I'm not sure I understand what this means, particularly since asymptotics (e.g. ) are an important topic in quantization theory.CSTAR 16:13, 23 Jun 2004 (UTC)
It has the dimensions of action, rather than being dimensionless; that's all I really meant.
Charles Matthews 16:37, 23 Jun 2004 (UTC)
- Fair enough. Maybe you should say that in the article.CSTAR 16:51, 23 Jun 2004 (UTC)
I hope I got the constants right on the Fourier transform. CSTAR 22:31, 27 Jun 2004 (UTC)
I wonder if it needs much more to construct the Weil representation, which is a requested article. Charles Matthews 15:08, 29 Jun 2004 (UTC)
- I was planning on doing that under the metaplectic representation in the not too distant future. I also added the Poincaré-Birkhoff-Witt theorem which is a particularly important fact. I'm wondering what the distinction between a featured article and a non-featured article is? Should I care?CSTAR 15:28, 29 Jun 2004 (UTC)
It's like a five-star hotel, I suppose - one knows it will cost more, and it may even be better. Charles Matthews 15:55, 29 Jun 2004 (UTC)
- Hmmm.

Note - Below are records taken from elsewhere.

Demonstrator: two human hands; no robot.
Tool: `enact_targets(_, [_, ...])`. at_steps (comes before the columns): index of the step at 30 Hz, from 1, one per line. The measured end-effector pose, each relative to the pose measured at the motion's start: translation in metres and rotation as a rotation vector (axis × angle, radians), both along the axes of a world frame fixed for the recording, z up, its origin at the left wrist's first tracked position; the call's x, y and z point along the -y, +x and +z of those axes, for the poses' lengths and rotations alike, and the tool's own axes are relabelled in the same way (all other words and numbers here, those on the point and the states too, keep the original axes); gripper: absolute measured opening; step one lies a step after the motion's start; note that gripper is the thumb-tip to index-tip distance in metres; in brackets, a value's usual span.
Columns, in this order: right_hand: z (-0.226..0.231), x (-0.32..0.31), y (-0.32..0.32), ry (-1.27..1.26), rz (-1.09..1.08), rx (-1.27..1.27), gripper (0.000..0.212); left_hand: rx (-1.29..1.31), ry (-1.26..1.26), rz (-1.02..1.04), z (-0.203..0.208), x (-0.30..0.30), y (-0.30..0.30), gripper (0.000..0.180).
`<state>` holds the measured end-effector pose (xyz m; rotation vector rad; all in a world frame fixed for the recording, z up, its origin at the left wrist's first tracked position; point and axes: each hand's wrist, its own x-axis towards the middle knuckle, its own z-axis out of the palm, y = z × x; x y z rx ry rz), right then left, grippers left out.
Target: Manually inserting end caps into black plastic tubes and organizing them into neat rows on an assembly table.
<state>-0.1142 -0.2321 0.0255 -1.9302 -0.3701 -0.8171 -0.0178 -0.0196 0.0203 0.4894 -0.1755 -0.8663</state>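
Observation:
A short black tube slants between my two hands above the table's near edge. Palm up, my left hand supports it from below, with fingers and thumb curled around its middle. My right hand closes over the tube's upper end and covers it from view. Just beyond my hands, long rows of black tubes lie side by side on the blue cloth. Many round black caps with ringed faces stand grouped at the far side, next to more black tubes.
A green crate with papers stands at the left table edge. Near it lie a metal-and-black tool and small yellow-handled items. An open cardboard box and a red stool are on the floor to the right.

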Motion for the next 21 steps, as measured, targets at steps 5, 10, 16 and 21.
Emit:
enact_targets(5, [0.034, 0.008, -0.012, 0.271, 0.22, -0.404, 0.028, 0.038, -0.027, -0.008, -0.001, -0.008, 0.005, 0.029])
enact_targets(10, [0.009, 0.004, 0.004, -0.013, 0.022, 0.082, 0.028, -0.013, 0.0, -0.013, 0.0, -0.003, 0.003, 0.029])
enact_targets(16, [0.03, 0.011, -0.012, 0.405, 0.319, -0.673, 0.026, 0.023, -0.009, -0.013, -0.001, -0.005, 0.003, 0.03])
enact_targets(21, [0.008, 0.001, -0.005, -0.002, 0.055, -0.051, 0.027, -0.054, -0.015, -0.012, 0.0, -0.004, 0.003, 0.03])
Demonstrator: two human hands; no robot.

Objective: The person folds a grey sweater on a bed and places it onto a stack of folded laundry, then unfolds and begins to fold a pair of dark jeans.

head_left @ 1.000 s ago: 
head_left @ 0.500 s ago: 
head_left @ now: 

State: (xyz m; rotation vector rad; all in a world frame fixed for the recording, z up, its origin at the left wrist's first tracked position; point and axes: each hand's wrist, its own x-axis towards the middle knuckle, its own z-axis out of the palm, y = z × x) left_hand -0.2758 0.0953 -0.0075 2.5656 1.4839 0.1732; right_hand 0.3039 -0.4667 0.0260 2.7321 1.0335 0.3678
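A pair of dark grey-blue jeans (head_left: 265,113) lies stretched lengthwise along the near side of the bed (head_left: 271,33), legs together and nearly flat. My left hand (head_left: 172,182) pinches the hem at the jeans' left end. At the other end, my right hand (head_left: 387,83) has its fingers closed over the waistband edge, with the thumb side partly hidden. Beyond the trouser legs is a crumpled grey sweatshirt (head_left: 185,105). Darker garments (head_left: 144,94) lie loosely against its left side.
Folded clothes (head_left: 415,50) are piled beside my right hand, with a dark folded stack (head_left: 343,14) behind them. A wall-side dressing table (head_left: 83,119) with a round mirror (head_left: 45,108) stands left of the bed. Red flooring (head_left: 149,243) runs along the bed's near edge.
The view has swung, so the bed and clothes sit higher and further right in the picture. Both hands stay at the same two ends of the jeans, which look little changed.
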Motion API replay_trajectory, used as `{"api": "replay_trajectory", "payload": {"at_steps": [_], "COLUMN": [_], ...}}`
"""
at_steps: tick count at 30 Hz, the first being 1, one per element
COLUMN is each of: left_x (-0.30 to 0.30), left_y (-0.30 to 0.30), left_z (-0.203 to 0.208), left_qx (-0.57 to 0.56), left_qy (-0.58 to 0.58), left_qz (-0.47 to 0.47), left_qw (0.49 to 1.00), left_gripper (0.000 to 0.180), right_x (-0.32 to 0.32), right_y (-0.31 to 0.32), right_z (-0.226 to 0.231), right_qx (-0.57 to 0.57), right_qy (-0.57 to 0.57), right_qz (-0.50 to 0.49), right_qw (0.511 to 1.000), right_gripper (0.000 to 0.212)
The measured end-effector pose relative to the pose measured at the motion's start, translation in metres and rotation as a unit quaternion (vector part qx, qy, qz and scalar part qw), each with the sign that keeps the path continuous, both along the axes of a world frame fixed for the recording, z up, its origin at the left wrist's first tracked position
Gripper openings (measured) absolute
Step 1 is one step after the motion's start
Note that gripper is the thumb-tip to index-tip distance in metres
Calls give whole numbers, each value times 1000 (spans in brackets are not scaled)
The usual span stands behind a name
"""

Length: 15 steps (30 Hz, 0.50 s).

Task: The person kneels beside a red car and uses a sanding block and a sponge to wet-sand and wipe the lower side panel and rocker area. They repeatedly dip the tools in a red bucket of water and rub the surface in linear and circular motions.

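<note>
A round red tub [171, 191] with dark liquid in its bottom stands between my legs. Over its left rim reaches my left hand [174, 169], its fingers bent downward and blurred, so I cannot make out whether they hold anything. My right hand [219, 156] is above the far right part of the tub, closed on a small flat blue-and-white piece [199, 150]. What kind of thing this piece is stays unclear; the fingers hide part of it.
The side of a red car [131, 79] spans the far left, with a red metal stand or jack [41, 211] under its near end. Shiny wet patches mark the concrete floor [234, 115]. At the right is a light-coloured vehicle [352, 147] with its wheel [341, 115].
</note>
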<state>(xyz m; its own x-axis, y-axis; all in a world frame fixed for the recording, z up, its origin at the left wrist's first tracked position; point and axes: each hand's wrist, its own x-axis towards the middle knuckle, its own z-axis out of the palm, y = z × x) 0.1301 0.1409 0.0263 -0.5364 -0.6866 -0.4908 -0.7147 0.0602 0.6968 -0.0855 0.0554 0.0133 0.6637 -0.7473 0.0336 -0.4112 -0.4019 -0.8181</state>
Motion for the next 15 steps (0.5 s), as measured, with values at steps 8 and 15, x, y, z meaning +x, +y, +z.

I think one can reliably say that about five-star hotels (at least in France) that they may be better, but I've seen some featured articles with numerous innaccuracies.CSTAR 16:16, 29 Jun 2004 (UTC)
Nit: position and momentum are reversed
[edit]Uhh, this is kind of a nit, but in standard physics usage, Q is the position coordinate, and P is the momentum. (p^2/2m is the kinetic energy/schroedinger operator/laplacian, p-slash is the dirac operator, p is the momentum part of the energy-momentum tensor). I'd fix this myself but verifying all the minus signs in this article is daunting .. linas 04:56, 2 Mar 2005 (UTC)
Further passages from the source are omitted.